Is there a degree $5$ homogeneous polynomial $f \in \mathbb{C}[x_0,\dots,x_4]$ such that $Z(f) \subset \mathbb{CP}^4$ is smooth apart from a single singular point, which is a node? (Node is another word for ordinary double point for me.)
The conifold $x_0^5+x_1^5+x_2^5+x_3^5+x_4^5-5x_0 x_1 x_2 x_3 x_4$ has $125$ nodes (e.g. Example 6.15 here). The example here has $16$ nodes: https://mathoverflow.net/questions/185333/resolving-nodes-of-a-quintic-cy-3-fold .

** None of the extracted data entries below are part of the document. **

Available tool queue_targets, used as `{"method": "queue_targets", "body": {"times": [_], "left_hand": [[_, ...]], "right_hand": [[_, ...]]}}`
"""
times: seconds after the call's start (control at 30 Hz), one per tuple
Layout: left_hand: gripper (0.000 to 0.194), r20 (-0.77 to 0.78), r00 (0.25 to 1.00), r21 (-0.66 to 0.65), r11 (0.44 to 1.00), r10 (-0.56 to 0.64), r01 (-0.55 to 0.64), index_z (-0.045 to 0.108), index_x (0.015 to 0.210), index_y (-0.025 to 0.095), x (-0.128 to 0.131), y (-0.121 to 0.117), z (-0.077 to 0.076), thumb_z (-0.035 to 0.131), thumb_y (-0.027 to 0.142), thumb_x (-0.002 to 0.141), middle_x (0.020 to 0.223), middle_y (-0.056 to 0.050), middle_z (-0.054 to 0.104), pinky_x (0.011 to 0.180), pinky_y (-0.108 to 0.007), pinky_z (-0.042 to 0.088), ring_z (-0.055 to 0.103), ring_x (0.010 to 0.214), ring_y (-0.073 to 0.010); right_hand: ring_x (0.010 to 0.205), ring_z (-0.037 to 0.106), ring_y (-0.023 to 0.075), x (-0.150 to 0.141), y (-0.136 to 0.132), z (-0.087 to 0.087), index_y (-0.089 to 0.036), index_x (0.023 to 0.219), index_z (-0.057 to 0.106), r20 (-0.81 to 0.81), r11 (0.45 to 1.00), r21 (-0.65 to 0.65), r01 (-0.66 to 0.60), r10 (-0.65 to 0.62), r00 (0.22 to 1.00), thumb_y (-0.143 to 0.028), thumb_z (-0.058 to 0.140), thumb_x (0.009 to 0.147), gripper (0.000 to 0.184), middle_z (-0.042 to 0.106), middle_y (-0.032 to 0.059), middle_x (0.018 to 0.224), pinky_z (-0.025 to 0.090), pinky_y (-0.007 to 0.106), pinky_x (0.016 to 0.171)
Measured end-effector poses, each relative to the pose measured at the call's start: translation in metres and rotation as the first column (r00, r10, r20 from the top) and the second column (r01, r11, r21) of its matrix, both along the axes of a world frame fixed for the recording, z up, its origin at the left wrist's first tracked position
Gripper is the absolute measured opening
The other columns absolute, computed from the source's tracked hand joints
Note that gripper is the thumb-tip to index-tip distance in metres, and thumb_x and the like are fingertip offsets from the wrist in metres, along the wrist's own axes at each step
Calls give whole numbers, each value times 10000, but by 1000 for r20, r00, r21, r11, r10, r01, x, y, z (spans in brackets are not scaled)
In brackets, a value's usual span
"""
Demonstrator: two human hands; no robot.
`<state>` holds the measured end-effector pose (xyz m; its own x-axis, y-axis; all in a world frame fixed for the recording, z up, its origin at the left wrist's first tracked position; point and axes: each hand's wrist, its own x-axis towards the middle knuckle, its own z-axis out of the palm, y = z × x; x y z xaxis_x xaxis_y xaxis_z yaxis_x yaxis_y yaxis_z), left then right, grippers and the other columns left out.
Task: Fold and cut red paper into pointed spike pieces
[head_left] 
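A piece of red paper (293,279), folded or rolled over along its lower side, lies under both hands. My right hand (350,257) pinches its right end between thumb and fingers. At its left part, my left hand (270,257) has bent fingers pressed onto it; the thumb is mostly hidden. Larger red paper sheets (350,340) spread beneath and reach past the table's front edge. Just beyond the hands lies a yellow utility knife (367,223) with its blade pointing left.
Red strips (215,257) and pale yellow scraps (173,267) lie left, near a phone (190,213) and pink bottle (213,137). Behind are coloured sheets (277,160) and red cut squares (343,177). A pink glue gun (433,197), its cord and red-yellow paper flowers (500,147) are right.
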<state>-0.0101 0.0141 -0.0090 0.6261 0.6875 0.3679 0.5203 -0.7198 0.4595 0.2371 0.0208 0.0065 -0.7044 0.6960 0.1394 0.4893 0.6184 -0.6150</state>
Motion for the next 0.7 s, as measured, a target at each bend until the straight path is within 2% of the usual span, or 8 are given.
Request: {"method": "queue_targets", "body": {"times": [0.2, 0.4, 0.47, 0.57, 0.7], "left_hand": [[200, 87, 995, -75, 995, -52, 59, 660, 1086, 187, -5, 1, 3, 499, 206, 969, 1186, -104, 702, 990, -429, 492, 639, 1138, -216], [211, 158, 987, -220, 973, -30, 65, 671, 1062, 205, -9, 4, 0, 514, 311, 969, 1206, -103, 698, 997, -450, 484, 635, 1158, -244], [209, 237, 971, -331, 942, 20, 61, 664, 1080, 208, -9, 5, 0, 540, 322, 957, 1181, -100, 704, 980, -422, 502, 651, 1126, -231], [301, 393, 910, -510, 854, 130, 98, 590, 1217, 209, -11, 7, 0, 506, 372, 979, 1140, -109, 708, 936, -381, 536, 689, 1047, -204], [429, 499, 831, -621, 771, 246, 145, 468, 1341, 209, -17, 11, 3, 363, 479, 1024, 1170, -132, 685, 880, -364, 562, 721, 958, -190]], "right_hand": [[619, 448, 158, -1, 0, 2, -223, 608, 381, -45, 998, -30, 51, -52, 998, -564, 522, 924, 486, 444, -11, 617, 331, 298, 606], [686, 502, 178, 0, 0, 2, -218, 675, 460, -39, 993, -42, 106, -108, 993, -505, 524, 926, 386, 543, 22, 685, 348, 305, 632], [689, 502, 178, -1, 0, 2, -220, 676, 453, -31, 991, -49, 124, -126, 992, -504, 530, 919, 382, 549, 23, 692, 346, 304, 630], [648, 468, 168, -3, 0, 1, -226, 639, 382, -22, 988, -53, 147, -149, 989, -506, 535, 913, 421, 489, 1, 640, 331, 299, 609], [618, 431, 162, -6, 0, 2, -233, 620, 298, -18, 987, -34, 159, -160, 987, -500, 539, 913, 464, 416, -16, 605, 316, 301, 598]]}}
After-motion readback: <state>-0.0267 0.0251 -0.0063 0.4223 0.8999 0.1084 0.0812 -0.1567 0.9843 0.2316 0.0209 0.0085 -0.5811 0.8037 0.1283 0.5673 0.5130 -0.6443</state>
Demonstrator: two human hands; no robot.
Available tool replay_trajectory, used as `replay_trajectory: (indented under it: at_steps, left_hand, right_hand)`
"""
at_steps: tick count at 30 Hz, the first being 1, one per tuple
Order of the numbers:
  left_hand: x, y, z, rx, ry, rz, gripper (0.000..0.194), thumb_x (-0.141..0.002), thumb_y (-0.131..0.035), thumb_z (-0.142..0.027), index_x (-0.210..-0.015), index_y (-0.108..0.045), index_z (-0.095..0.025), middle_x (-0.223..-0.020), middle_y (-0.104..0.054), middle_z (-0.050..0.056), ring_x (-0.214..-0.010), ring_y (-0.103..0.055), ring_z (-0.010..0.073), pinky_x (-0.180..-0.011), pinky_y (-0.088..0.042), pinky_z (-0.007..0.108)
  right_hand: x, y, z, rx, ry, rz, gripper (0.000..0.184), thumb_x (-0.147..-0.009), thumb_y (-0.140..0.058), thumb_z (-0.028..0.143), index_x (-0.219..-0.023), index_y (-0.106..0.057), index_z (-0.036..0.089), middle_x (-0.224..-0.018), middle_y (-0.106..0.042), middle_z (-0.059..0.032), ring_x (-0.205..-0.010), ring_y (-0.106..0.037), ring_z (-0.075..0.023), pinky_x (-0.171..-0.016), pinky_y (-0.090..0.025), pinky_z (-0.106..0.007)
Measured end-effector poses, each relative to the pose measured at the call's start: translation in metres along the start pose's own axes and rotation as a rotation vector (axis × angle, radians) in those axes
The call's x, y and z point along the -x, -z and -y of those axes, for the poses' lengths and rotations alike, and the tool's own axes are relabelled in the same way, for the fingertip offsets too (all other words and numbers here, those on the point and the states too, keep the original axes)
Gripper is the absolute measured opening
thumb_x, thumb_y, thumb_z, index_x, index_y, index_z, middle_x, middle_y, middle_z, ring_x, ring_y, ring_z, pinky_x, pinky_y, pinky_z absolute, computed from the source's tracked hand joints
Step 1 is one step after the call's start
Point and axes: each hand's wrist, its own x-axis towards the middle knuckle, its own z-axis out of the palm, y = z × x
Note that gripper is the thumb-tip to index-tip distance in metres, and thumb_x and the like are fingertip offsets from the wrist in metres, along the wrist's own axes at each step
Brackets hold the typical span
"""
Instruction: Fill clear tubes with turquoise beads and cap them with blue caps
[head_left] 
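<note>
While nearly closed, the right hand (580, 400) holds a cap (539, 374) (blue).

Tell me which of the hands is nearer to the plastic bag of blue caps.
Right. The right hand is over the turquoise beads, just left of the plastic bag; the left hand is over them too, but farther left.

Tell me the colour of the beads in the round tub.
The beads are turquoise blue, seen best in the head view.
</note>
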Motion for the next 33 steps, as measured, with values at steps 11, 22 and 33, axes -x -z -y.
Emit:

Let $P \in \mathbb{P}^4$ be a point, let $X := \mathrm{Bl}_P(\mathbb{P}^4)$ be the blowup, let $E \subset X$ be its exceptional divisor, and let $H$ be the pullback to $X$ of the hyperplane class of $\mathbb{P}^4$. Then the line bundle $\mathcal{O}_X(5H - 2E)$ is globally generated, hence a general divisor $D \in |5H - 2E|$ is smooth by Bertini's theorem. Moreover, the map $$ H^0(X, \mathcal{O}_X(5H - 2E)) \to H^0(E, \mathcal{O}_E(5H - 2E)) = H^0(\mathbb{P}^3, \mathcal{O}_{\mathbb{P}^3}(2)) $$ is surjective, therefore a general $D$ intersects $E$ along a smooth quadric surface, hence the image of $D$ in $\mathbb{P}^4$ has a single node at $P$.